The compiler would need to track optionalPtr’s optionality as a hidden variable. That does mean taking a pointer to an optional pointer with such a representation would be unsafe, and the compiler should warn about it:

let optionalPtr: UnsafeRawPointer?
withUnsafePointer(to: optionalPtr) { }
// warning: cannot distinguish between an nil pointee and a zero pointee when taking a pointer to an optional pointer type
// fixit: unwrap optionalPtr before taking a pointer to it

lukasa · March 20, 2023, 8:32pm

This would be a fantastic argument except for the fact that it has entirely lost sight of what we're talking about. I'd like to rewind to where we started:

This entire conversation is predicated on the question of whether it is safer to dereference nil than any other pointer value. If we allow that there exists a pointer value that is always assigned to nil/NULL/nullptr, then it doesn't matter one iota what its bit pattern is, it is always safer to deference that than not to. I'm gravitating to the question of the all-zero bit-pattern because @ksluder is, but nothing in the point I made 18 posts ago rests on the question of that bit-pattern.

Yes, this 100% works. So does a CHERI-like solution, or having a side-table full of pointer provenance values. We can always widen the value of the pointer. I agree with you. But at this point, a pointer is no longer a 64-bit bit pattern: nil and the zero valued pointer no longer have the same representation. The hidden variable is an intrinsic part of their bit-pattern.

scanon · March 20, 2023, 9:37pm

I would suggest that this thread has come entirely derailed and is not making any meaningful progress on the actual question posed.

ksluder · March 21, 2023, 12:39am

Question posed:

The answer is “when Swift becomes usable in environments where the bit representation of nil clashes with the bit-representation of pointer-to-zero.”

Seems quite on-topic to me.

jrose · March 21, 2023, 1:00am

This is incorrect.
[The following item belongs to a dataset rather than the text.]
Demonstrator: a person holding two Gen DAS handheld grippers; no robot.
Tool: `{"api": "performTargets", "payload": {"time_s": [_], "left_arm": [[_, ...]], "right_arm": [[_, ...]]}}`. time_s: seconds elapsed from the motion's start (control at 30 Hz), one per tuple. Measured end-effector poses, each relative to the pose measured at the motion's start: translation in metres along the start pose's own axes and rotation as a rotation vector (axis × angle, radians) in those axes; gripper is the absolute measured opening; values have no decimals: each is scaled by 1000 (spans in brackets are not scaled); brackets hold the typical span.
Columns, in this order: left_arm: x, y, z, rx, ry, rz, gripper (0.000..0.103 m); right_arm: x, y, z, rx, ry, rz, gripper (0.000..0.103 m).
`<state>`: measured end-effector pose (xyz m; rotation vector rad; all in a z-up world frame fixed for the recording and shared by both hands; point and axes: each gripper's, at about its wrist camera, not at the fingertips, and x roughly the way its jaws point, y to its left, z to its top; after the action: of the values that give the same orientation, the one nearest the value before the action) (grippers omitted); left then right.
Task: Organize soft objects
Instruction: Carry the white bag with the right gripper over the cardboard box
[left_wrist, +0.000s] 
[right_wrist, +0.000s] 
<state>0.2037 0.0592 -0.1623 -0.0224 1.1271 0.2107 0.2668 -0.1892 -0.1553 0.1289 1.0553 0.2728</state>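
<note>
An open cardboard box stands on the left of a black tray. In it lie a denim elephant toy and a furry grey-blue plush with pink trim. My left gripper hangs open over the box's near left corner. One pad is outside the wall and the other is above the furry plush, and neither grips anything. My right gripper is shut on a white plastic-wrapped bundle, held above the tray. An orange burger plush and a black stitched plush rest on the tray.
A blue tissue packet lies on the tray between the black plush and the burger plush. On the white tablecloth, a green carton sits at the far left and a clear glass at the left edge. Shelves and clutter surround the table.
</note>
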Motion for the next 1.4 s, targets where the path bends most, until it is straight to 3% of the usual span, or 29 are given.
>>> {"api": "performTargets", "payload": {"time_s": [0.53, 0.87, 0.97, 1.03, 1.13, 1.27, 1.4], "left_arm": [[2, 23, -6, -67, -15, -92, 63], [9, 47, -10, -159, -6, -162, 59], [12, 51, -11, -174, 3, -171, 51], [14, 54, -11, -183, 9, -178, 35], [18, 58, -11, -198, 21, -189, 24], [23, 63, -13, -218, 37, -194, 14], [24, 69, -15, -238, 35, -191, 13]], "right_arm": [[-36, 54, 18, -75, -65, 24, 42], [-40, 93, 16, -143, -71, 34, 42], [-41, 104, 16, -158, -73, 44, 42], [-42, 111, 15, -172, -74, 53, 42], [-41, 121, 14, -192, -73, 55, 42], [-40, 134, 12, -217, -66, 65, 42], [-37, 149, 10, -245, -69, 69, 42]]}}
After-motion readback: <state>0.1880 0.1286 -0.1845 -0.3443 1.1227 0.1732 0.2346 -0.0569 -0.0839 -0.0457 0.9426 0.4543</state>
In such an environment, {nil, 0} would be a valid empty buffer, and nil would be “no buffer”, exactly as it is in existing environments. The representation of a null pointer does not affect this decision either way; both choices for UnsafeBufferPointer behave exactly the same whatever the representation of nil is.

Swift will never support an environment where every 64-bit value is a valid, non-nil UnsafeRawPointer.

(P.S. I think it could, though it would be a fair amount of work because a lot of the compiler and runtime assume that’s not the case. But that still wouldn’t affect whether {nil, 0} was a valid UnsafeBufferPointer.)

John_McCall · March 21, 2023, 1:45am

Yeah, I agree with the folks saying that the discussion here is no longer particularly useful as a response to the original question. If people would like to start a thread about using Swift for system implementation, that could be very interesting. I am closing this thread, though.